Formal Knot Theory starts out with a planar diagram of a knot. Then the book shows how to label and name the intersections of the planar diagram. By the seventh page, you have an interesting group of terms and theorms. The author shows a method for converting the planar knot diagram into a Jordan curve with no crossing lines.
I am parked at Page 7 where the author introduces a Duality Conjecture. Here is where combinatorics and issues of Topology are introduced. A planar knot diagram has some very specific kinds of symmetry that can be observed using the labeling introduced.
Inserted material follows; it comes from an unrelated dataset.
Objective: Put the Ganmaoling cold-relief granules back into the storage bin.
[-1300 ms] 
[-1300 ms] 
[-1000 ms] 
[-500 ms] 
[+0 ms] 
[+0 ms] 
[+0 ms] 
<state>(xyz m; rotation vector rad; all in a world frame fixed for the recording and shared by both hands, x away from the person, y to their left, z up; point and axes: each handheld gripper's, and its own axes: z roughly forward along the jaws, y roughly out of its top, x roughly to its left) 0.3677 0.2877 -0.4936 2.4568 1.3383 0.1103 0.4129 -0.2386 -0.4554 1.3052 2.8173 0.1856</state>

The symmetry and alternate ways of labeling a planar knot eventually develop into combinatorics and matrix statements.
The preparation required to work this book with ease is described as "advanced undergraduates and graduates".
I would ammend the "advanced undergraduate" qualification. This book has a reasonable price and very readable expansion of many knot ideas and problems. This is a good step beyond popular writing about math. This book is accessible and direct as distinguished from some other math books that are deliberately abstruse. Enough set and matrix math is modeled that I can follow along and consult other texts for examples and exersizes I need to work the examples.
Formal Knot Theory has the feel and pace of lecture material for a one semester course on Knots. For instance, I can't find in Formal Knot Theory a chapter heading associating knots with the Euler Polyhedron Theorm. But the Theorm is embedded in the ingenious labeling conventions introduced in the first chapter.